What the task requires:
Line by line, repeat the material below without any deviation.
____________________
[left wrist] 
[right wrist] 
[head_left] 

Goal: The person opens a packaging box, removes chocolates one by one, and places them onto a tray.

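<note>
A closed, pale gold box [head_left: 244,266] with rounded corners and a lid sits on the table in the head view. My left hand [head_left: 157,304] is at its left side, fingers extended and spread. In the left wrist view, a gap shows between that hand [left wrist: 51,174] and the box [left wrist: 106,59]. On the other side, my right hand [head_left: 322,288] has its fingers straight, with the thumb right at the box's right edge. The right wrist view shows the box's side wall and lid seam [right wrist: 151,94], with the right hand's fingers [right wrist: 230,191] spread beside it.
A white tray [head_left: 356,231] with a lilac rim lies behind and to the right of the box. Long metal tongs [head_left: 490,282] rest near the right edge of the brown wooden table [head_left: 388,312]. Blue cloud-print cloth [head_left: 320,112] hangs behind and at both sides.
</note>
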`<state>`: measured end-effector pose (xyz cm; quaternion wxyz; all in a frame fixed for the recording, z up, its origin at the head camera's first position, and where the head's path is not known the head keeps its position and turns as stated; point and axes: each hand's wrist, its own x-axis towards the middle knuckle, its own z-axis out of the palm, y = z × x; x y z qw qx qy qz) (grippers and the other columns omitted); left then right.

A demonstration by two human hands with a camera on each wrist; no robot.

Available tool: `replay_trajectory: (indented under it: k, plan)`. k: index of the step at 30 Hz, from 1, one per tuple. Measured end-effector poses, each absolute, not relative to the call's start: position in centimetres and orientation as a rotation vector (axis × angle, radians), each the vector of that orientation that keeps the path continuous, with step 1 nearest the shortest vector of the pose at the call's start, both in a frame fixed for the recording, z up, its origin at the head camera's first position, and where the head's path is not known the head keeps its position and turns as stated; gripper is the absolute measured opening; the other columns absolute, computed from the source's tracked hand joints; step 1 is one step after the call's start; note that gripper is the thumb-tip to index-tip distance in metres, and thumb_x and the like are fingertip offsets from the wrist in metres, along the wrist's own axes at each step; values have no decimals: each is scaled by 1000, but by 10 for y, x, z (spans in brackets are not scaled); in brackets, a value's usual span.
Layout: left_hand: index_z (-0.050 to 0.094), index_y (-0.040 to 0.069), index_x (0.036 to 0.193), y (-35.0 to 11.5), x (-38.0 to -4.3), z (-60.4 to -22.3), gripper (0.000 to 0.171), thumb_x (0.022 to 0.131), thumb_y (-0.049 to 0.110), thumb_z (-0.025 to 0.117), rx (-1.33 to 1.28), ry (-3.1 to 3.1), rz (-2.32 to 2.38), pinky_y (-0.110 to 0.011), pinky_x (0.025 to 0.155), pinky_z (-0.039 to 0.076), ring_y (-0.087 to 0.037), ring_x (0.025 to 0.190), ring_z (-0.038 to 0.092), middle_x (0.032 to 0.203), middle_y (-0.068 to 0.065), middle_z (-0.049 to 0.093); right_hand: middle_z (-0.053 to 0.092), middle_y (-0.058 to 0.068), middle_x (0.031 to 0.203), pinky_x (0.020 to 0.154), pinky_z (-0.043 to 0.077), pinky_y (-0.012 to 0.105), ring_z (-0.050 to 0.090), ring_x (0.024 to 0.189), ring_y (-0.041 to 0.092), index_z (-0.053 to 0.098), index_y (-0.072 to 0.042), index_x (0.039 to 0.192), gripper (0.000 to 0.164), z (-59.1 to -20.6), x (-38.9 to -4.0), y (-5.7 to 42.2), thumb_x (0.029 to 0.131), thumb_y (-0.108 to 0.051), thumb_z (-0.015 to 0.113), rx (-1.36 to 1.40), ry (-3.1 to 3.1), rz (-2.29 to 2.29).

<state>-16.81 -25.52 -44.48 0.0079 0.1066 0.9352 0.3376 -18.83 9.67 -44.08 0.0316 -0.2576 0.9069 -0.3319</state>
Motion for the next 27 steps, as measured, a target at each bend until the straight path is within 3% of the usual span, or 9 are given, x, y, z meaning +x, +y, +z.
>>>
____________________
Response:
[left wrist] 
[right wrist] 
[head_left] 

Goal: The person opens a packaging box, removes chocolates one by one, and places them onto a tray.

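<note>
A closed, pale gold box [head_left: 244,266] with rounded corners and a lid sits on the table in the head view. My left hand [head_left: 157,304] is at its left side, fingers extended and spread. In the left wrist view, a gap shows between that hand [left wrist: 51,174] and the box [left wrist: 106,59]. On the other side, my right hand [head_left: 322,288] has its fingers straight, with the thumb right at the box's right edge. The right wrist view shows the box's side wall and lid seam [right wrist: 151,94], with the right hand's fingers [right wrist: 230,191] spread beside it.
A white tray [head_left: 356,231] with a lilac rim lies behind and to the right of the box. Long metal tongs [head_left: 490,282] rest near the right edge of the brown wooden table [head_left: 388,312]. Blue cloud-print cloth [head_left: 320,112] hangs behind and at both sides.
</note>
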`<state>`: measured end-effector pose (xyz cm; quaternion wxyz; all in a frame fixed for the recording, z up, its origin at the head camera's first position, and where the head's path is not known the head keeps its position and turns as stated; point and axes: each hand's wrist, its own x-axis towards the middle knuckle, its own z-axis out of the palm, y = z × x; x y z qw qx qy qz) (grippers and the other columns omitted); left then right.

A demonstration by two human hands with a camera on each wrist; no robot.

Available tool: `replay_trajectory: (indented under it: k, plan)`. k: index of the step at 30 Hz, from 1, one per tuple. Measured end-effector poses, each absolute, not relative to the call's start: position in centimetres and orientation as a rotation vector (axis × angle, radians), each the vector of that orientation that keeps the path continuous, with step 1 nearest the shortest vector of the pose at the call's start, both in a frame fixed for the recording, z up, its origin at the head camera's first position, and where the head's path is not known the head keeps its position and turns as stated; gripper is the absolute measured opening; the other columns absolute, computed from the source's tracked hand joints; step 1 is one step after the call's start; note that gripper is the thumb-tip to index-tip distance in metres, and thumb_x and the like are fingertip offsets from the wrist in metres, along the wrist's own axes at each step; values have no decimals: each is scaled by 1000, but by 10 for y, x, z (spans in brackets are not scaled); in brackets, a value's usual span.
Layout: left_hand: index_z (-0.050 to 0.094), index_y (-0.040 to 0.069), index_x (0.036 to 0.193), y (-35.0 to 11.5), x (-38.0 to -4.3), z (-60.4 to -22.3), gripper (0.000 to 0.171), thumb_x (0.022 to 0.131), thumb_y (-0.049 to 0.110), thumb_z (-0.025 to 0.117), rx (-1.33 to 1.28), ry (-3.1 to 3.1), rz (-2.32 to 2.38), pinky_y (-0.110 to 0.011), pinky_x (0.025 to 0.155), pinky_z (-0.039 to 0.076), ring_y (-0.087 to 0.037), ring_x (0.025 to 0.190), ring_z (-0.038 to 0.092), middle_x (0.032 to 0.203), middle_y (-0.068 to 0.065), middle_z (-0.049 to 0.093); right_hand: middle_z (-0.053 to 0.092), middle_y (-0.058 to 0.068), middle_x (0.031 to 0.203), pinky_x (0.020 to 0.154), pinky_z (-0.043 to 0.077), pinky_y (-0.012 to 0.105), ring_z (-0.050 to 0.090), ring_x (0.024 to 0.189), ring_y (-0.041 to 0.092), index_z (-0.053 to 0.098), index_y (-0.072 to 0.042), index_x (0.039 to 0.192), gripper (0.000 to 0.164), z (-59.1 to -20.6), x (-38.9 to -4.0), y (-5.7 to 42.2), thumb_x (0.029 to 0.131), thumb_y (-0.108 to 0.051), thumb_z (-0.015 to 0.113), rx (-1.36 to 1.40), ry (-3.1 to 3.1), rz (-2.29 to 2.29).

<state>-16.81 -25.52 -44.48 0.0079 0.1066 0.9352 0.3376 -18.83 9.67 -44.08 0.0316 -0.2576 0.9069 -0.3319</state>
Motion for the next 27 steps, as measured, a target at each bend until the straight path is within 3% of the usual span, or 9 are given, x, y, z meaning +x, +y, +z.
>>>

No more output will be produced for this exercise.